> [Your goal]: A word-for-word copy of the following listing is needed. Leave out its images.

> [Recorded information]:
━━━━━━━━━━━━━━━━

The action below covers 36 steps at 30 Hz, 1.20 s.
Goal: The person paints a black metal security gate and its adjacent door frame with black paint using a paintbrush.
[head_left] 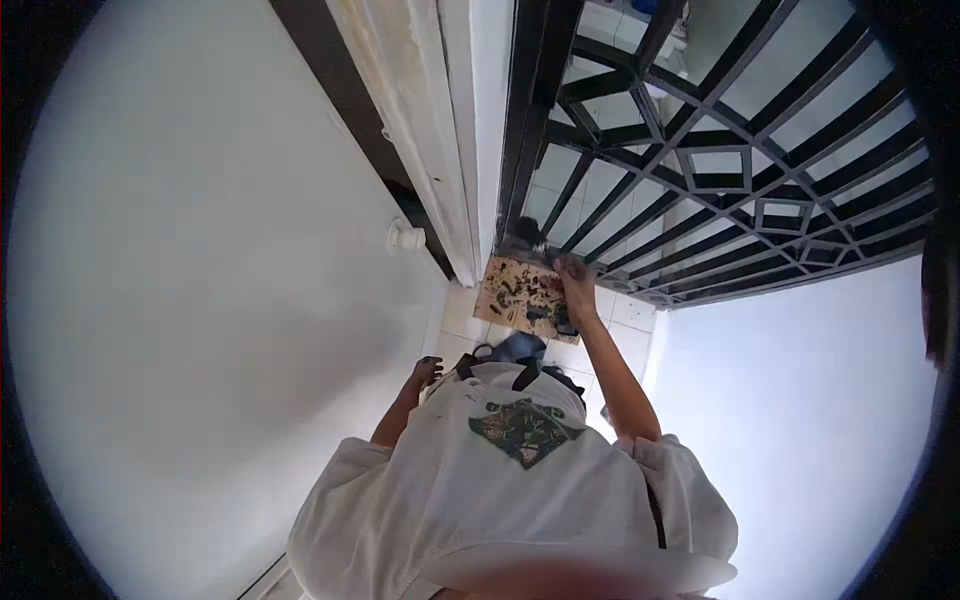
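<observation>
My right hand [575, 287] reaches forward to the bottom corner of a black metal gate [620, 160]. Its fingers are closed around what looks like a paintbrush [541, 247], whose dark, blurred head is against the gate's lower frame. Below that hand a tan board [505, 292], covered in black paint spots and smears, lies on the tiles. My left hand [430, 371] hangs low beside my left leg, dark stains on its fingers. Those fingers are loosely bent and apart, and nothing shows in them.
A white door [230, 240] with a round white knob [405, 236] stands close on the left, beside a worn pale door frame [430, 130]. To the right is a white wall [800, 400]. Pale floor tiles [460, 318] lie around the board. More tiled floor shows through the gate's bars.
</observation>
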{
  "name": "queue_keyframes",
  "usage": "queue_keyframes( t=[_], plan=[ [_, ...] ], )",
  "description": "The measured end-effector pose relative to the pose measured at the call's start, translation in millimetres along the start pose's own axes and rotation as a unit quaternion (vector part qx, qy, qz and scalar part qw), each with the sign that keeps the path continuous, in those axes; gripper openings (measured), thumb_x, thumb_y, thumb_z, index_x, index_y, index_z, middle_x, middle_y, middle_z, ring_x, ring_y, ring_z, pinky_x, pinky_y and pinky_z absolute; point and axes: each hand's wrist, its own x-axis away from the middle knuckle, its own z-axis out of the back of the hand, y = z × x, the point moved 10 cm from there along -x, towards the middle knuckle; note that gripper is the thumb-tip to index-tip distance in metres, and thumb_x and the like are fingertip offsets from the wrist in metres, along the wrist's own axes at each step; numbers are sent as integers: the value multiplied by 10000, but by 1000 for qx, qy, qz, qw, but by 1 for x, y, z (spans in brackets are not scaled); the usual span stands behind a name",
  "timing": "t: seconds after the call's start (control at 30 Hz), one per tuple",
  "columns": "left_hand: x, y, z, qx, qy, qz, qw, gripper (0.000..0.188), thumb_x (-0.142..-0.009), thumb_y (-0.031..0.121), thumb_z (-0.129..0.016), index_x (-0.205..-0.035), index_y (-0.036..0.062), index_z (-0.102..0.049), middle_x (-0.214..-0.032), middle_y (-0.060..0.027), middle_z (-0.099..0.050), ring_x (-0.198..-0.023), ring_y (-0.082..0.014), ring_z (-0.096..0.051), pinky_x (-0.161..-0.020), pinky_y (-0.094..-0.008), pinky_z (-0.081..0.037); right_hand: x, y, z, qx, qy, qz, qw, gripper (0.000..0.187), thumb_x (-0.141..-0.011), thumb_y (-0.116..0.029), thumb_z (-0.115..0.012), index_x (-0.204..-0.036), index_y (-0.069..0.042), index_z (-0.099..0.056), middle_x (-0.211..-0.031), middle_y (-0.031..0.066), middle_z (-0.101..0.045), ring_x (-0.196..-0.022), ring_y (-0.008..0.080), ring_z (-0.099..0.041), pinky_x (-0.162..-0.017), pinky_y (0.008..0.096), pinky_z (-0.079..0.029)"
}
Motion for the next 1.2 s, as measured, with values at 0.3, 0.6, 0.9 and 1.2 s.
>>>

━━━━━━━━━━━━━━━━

> [Answer area]:
The action below covers 36 steps at 30 Hz, 1.20 s.
Goal: The person paints a black metal security gate and its adjacent door frame with black paint using a paintbrush.
[head_left] 
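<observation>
My right hand [575, 287] reaches forward to the bottom corner of a black metal gate [620, 160]. Its fingers are closed around what looks like a paintbrush [541, 247], whose dark, blurred head is against the gate's lower frame. Below that hand a tan board [505, 292], covered in black paint spots and smears, lies on the tiles. My left hand [430, 371] hangs low beside my left leg, dark stains on its fingers. Those fingers are loosely bent and apart, and nothing shows in them.
A white door [230, 240] with a round white knob [405, 236] stands close on the left, beside a worn pale door frame [430, 130]. To the right is a white wall [800, 400]. Pale floor tiles [460, 318] lie around the board. More tiled floor shows through the gate's bars.
</observation>
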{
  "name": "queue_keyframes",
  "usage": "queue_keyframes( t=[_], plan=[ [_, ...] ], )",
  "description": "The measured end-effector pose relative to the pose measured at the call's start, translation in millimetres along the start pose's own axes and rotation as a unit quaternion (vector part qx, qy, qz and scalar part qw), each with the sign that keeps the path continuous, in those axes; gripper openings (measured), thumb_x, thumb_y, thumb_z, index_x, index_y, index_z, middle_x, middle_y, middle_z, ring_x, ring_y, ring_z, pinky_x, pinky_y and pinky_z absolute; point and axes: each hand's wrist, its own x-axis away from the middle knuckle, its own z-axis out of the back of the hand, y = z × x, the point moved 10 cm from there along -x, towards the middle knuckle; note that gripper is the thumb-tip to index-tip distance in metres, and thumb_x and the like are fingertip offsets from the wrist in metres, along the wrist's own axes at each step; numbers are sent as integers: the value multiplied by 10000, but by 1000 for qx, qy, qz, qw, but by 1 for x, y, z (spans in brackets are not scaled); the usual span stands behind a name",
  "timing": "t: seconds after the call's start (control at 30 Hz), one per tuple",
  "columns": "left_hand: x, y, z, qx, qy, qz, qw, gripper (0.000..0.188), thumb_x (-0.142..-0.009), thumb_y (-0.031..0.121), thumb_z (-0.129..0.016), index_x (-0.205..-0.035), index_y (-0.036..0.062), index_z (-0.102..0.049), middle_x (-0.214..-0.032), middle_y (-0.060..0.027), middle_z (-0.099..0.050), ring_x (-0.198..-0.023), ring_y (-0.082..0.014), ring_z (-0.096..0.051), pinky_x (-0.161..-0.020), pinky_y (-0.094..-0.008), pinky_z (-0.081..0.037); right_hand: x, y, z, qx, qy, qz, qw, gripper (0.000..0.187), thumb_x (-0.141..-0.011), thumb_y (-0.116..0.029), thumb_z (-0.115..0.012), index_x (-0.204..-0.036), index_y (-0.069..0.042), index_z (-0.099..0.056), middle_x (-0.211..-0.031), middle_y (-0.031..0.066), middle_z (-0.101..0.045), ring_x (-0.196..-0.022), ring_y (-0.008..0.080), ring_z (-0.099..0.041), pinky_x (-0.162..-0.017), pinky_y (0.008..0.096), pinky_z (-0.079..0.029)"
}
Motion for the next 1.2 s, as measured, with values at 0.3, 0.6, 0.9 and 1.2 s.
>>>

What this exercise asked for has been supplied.